## DATA SUPPLIED
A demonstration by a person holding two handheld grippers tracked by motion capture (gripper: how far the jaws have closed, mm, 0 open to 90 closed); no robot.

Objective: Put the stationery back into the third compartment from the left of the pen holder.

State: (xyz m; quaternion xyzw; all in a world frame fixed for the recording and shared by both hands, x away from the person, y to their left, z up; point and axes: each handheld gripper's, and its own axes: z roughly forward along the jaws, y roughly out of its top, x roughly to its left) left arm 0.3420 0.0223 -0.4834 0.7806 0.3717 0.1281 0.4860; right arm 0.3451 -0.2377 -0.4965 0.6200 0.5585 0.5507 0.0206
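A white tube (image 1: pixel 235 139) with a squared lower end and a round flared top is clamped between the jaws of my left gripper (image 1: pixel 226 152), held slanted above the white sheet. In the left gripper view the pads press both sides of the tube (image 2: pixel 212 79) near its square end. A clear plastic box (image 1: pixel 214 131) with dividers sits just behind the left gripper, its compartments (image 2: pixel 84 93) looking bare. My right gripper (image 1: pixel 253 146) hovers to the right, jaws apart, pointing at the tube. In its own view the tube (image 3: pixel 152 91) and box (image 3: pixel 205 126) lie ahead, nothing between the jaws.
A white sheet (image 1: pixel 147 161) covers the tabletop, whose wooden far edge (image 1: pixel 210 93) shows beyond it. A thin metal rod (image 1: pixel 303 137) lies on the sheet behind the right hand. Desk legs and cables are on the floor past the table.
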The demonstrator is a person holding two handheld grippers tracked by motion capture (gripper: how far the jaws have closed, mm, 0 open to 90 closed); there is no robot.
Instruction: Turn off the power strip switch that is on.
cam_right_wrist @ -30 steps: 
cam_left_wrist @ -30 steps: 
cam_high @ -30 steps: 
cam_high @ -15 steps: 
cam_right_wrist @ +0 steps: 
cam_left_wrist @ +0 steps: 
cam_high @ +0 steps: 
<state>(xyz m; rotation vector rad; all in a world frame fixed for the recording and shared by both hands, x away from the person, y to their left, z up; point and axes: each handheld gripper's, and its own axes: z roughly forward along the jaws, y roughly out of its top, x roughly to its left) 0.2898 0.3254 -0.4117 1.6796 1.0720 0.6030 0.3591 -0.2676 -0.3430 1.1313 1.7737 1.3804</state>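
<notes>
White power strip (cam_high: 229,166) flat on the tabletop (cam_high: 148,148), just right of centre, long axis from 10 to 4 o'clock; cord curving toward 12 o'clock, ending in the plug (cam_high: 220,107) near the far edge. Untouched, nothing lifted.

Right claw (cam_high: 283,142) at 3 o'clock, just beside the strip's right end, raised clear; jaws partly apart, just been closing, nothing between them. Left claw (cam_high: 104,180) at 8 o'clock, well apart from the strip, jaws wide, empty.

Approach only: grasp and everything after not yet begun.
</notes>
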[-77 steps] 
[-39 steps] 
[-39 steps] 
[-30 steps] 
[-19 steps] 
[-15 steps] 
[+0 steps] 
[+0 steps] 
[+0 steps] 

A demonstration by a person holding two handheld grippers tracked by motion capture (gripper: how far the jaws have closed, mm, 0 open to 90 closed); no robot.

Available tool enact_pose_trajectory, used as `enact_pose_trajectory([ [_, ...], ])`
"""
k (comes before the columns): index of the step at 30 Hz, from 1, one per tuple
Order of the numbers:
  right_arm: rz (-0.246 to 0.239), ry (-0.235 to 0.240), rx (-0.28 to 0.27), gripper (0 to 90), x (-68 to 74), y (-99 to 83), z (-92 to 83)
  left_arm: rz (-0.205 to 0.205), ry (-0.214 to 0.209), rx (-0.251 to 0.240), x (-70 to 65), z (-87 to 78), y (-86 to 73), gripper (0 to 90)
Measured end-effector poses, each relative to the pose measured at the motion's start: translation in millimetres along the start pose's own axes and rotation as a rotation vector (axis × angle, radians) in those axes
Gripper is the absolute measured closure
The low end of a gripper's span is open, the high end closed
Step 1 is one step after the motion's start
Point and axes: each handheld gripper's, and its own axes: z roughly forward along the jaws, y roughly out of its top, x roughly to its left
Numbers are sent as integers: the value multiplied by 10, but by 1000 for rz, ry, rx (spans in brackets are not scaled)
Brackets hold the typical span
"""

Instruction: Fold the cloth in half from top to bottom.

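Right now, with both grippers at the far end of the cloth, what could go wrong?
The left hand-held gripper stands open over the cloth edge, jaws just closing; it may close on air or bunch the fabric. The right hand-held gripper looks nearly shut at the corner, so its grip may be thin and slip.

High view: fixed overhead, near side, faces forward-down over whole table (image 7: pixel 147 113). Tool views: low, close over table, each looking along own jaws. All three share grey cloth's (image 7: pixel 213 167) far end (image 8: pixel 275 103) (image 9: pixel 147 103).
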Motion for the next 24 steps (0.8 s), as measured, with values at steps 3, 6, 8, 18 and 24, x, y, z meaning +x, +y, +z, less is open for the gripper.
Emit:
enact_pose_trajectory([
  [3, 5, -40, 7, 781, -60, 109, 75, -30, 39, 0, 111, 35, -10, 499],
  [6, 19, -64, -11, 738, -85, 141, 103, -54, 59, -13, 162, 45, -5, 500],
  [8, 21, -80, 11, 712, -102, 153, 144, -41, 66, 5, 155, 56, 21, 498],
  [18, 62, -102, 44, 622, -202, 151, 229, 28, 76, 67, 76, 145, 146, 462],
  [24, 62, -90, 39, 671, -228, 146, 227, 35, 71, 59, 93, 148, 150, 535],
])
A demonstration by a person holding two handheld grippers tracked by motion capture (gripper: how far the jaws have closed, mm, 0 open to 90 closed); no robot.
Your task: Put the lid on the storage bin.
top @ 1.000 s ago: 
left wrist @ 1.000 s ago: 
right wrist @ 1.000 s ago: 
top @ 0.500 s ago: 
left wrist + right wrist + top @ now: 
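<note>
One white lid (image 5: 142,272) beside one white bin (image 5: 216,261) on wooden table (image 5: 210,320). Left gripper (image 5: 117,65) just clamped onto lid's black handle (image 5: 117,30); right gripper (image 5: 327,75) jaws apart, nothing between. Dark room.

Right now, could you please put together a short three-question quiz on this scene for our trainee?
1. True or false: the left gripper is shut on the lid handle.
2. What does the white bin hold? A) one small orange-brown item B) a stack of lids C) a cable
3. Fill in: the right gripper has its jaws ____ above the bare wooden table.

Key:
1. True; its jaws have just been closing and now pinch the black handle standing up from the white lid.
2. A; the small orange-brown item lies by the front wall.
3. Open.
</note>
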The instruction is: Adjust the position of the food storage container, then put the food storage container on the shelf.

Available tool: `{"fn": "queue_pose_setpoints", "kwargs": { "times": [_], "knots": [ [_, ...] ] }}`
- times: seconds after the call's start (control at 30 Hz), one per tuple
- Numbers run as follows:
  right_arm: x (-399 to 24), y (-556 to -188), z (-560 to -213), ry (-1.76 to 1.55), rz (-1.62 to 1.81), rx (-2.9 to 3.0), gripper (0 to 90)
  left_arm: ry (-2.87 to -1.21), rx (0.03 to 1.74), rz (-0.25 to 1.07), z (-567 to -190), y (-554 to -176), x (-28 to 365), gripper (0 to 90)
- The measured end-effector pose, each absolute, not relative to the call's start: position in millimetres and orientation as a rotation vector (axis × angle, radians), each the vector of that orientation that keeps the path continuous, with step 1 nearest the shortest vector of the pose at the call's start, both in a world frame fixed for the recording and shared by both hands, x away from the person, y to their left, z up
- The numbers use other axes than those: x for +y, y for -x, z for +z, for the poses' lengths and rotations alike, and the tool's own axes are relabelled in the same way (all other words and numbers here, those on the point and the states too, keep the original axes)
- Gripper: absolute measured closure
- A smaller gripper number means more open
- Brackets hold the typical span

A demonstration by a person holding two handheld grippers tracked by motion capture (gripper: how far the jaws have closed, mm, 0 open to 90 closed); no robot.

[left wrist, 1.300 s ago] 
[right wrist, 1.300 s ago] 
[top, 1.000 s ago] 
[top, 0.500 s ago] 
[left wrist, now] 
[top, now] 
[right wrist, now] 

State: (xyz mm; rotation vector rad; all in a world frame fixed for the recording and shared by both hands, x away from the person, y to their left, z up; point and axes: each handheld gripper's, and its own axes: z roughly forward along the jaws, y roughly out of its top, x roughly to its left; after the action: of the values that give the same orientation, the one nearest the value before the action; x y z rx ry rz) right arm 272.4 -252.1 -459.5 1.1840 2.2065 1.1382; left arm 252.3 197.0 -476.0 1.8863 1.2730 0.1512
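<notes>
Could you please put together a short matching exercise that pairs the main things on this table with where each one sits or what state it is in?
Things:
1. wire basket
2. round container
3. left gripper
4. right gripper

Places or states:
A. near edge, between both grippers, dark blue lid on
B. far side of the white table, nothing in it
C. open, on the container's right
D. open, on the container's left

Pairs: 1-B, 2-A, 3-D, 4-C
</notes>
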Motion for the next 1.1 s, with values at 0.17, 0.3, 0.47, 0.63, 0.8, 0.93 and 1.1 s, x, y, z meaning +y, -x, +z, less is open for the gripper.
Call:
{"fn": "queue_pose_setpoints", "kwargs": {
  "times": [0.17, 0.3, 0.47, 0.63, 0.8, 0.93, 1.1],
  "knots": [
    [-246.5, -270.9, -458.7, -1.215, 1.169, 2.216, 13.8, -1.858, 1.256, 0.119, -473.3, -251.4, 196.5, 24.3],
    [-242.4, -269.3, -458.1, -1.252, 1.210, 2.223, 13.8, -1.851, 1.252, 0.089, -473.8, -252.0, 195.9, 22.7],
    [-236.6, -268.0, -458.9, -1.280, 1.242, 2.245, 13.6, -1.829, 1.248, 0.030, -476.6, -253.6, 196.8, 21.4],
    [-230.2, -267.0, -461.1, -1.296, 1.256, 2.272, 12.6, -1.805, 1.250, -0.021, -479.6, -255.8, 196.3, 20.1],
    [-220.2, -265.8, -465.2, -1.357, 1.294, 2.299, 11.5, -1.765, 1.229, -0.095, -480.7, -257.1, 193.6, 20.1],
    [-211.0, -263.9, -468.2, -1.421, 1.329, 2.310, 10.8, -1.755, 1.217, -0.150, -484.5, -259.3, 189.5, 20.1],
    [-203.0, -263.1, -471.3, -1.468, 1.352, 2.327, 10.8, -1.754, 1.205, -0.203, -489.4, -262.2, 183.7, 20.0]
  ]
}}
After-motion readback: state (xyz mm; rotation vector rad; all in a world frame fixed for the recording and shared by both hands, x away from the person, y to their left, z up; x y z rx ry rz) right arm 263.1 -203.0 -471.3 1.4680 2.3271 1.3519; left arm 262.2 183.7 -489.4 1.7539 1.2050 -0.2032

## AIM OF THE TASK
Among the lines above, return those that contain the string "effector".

## SOLUTION FOR THIS EXERCISE
Measured end-effector poses, each relative to the pose measured at the motion's start: translation in millimetres along the start pose's own axes and rotation as a rotation vector (axis × angle, radians) in those axes
- The measured end-effector pose, each absolute, not relative to the call's start: position in millimetres and orientation as a rotation vector (axis × angle, radians), each the vector of that orientation that keeps the path continuous, with step 1 nearest the shortest vector of the pose at the call's start, both in a world frame fixed for the recording and shared by both hands, x away from the person, y to their left, z up

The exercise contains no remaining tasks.